April 11 – 2:00 pm |Â Livestream only
A Rehearsed Play Reading of Judgment Day by Max Wyman, Vancouver playwright, columnist and renowned performing arts critic
Presented by Off the Page in association with the PHT Creative Hub Co-operative.
Are we witnessing the end of the world as we know it—or can human civilization be saved?
Judgment Day is an absurdist moral comedy in which God is called to account for the sorry state the world is in. What it has to say about the implications of the COVID-19 pandemic makes its presentation in this series particularly timely.
The reading will be followed by a talk-back with the playwright and cast. Not all questions will have answers.
Cast:
- Bernard Cuffling
- Janet Hodgkinson
- Tom Pickett
- Agnes Tong
- Wanda Nowicki
Max Wyman, Playwright
Max Wyman was born in England and emigrated to Canada in 1967. He was a theatre, dance and music critic and cultural columnist for the Vancouver newspapers and CBC for many decades, and has written a number of books on the arts, among them The Defiant Imagination, a passionate manifesto placing the arts at the heart of the social agenda. He is currently working on a sequel, The Compassionate Imagination, which argues that engagement with creativity will be an essential means of post-pandemic healing and renewal. He has been a member of the board of the Canada Council for the Arts, president of the Canadian Commission for UNESCO, and mayor of Lions Bay.

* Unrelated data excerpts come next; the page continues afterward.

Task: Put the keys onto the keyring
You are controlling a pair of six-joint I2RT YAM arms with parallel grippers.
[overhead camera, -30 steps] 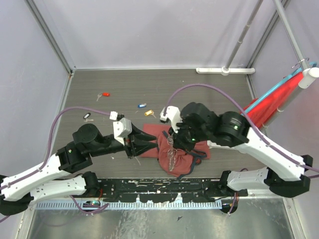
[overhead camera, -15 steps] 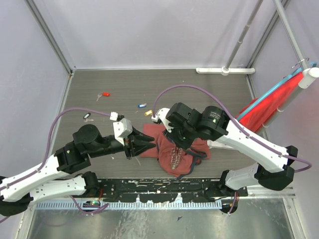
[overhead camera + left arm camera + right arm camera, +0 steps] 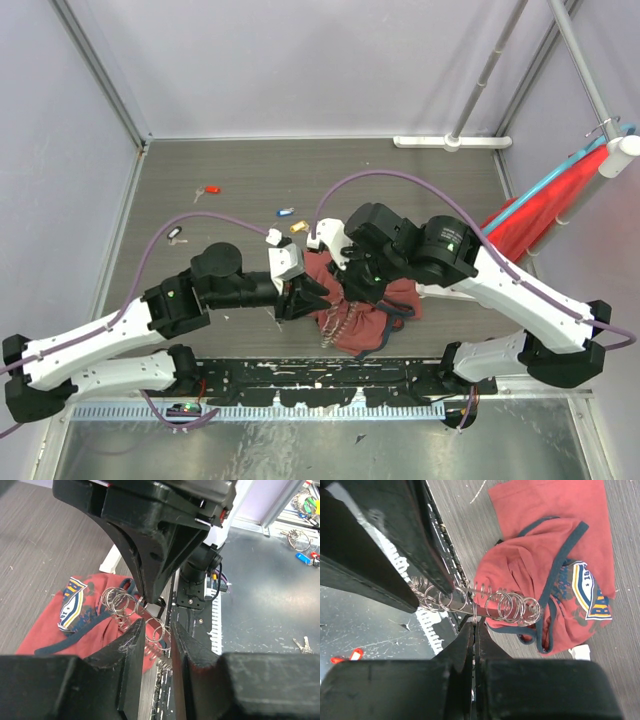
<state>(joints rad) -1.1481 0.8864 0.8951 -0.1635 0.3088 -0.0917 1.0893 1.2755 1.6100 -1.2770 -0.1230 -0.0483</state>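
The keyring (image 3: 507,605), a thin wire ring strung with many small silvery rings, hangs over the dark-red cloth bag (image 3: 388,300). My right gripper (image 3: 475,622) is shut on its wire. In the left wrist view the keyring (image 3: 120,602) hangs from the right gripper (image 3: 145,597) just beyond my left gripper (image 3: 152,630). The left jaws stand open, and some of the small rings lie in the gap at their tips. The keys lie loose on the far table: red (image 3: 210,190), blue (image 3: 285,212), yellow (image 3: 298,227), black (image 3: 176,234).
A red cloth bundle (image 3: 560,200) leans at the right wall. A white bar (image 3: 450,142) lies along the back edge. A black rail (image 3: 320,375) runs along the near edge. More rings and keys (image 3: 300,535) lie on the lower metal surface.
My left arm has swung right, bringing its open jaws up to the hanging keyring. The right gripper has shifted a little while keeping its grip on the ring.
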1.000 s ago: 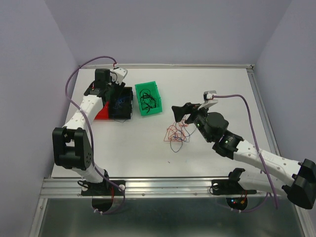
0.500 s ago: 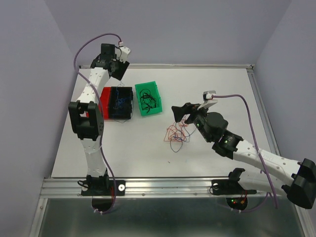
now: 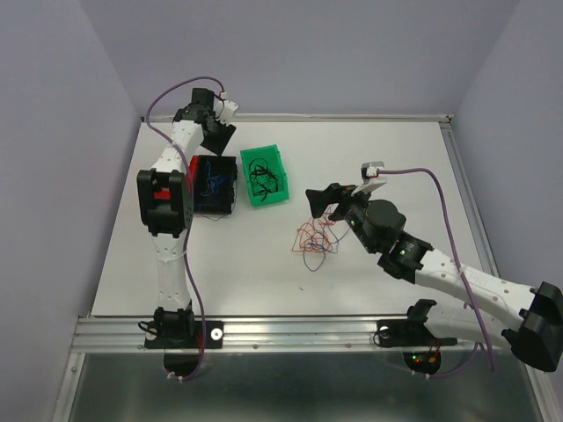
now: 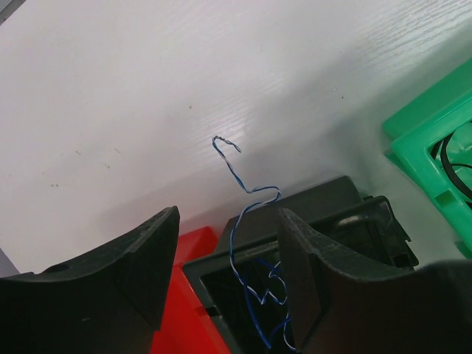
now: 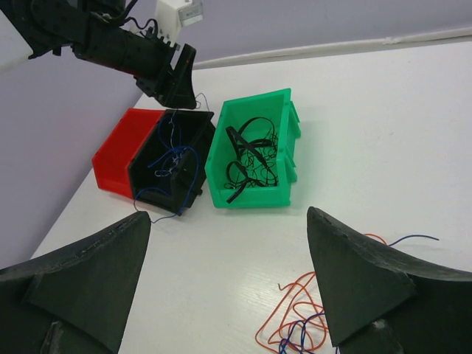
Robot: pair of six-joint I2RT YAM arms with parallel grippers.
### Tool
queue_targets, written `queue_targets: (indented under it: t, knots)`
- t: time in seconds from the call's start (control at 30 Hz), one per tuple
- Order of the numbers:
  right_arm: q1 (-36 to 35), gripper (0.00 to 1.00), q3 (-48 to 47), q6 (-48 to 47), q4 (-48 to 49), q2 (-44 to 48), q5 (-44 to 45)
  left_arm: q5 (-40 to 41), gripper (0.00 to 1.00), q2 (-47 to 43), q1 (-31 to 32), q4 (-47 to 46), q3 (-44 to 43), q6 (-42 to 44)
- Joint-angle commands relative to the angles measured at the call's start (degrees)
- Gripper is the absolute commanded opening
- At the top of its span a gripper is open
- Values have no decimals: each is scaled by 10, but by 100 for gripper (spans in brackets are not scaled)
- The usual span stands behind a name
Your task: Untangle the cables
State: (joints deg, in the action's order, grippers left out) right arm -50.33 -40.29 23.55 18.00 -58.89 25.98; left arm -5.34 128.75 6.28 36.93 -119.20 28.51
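A loose tangle of red and blue cables lies mid-table; it also shows in the right wrist view. My right gripper hovers just above its far edge, open and empty. More blue cables fill a black bin. My left gripper is raised behind that bin, open. In the left wrist view a blue cable stands up out of the bin between my open fingers, untouched. Black cables lie in a green bin.
A red bin sits against the black bin's left side, partly hidden by my left arm. The three bins show together in the right wrist view, green, black, red. Walls close the table's back and sides.
My left arm has risen and straightened, carrying its gripper up and back from the black bin. The right arm and the tangle have not moved.
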Motion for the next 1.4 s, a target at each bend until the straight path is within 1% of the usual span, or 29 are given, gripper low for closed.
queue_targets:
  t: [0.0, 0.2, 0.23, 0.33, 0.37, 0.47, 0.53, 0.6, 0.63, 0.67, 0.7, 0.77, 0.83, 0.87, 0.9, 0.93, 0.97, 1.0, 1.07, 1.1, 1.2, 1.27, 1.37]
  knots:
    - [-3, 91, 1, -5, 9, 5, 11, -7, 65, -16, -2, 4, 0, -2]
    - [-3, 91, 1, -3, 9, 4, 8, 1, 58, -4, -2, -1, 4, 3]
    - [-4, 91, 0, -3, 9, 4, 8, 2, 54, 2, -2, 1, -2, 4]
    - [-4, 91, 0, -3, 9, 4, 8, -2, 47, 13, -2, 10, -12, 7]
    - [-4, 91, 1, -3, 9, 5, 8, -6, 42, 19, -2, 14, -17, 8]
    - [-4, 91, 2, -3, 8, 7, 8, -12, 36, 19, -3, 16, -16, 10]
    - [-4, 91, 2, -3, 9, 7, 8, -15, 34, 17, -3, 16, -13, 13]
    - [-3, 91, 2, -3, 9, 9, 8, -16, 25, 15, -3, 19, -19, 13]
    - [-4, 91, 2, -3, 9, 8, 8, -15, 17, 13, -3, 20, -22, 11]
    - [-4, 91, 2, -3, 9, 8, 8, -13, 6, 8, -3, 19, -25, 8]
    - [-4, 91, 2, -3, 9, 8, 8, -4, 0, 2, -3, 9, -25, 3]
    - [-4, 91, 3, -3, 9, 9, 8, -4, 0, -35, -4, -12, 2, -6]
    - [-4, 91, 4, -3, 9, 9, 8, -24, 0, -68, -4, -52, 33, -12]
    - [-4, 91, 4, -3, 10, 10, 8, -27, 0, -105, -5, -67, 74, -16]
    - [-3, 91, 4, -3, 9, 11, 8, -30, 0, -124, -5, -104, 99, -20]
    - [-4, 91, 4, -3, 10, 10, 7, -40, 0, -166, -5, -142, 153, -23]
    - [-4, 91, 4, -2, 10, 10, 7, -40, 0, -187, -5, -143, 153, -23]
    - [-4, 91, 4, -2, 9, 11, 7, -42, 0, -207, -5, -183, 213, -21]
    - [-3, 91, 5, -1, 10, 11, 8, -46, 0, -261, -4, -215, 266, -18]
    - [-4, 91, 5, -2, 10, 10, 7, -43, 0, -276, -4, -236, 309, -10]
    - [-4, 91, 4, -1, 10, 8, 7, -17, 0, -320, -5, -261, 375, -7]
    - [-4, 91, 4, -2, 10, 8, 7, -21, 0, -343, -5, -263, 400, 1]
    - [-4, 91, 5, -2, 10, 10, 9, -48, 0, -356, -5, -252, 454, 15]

He is an Officer of the Order of Canada and holds an honorary Doctor of Letters degree from Simon Fraser University. Judgment Day is his third play; Bluebell Time and Amazing Grace were featured in well-received public readings at the Kay Meek Arts Centre in West Vancouver.
Off the Page is a play reading series first held at the historic Heritage Playhouse in Gibsons BC in 2017.  Actors read plays by Lower Mainland playwrights who also attend the reading. After the show, the playwright and cast open the floor to audience members for questions and comments in lively talkback sessions. Off the Page was originally inspired by playwright David King.